The Museum of Modern Art in New York began a bibliographic indexing project focused on the history and criticism of motion pictures with The New York City WPA Writers Project, following the organization of the museums Film Library in 1935. This project, developed over several years was completed as a three volume survey of English language publications about motion pictures in 1941.
The concluding section of volume 1 of The Film Index: The Film As Art focused on Experimental Films. This section of the study is anomalous when considered in context with the scope employed for the rest of the survey. Harold Leonard, editor, explains the scope in his introduction:
Arbitrary boundaries to The Film As Art were fixed to include only such titles as dealt preponderantly with the creative, as against the production, technical or purely sociological elements of the film medium. Thus, aesthetic studies were entered without qualification. [. . .] By way of compromise it was decided to fix the terminal date of December 31, 1935, for the main body of entries and to admit as later material in abbreviated treatment only books and a bare minimum of periodically articles. Included in the latter category was material on creative or critical trends of comparatively recent origin, such as the documentary film movement, together with material falling into classifications inadequately represented by pre-1935 sources. [xvi]
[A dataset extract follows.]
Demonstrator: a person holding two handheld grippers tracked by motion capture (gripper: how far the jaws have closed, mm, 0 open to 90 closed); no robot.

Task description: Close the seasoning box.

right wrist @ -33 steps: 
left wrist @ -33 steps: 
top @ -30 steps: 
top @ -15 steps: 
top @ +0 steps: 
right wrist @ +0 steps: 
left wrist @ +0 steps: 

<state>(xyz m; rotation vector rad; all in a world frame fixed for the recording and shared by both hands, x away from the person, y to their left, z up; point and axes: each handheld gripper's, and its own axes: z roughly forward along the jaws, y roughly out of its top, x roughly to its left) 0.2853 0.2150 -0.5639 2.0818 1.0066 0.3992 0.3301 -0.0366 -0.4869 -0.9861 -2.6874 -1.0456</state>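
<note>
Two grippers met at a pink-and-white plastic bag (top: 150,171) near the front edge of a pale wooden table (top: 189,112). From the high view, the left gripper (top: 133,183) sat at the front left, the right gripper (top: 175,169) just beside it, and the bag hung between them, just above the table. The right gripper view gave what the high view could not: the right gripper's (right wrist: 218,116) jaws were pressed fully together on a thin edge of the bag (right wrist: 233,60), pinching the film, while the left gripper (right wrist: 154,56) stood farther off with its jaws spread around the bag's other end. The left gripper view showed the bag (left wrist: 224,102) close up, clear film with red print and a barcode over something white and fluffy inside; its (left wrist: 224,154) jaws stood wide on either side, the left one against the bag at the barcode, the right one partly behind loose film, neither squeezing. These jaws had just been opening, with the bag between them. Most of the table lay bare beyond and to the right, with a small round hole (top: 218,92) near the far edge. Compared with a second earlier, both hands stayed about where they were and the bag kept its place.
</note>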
While it is not mentioned directly, the Experimental Films index must be one of these inadequately represented classifications as it contains only 53 total entries in the general bibliography, 12 (nearly 25%) of which are after the end of 1935 cut off employed in the rest of the book. Only a limited number of American film makers are represented in this section: Man Ray (in France), Ralph Steiner, J.S. Watson and Melville Webber, Robert Florey, Jay Leyda, and Paul Fejos (listed as an amateur film maker in only one article). The absences are notable: Lewis Jacobs (who appears in other sections of The Film Index as a writer and documentarian) and Mary Ellen Bute (who does not appear in the book in any capacity and whose films are also absent). This pair of omissions is surprising since Lewis Jacobs magazine Experimental Cinema was published from 1930 to 1934 and is not listed, even though his history of motion pictures, The Rise of American Film, is; this essay, Experimental Cinema in America that accompanies later editions of his history was written for Hollywood Quarterly in 1948, and was not part of the 1939 first edition.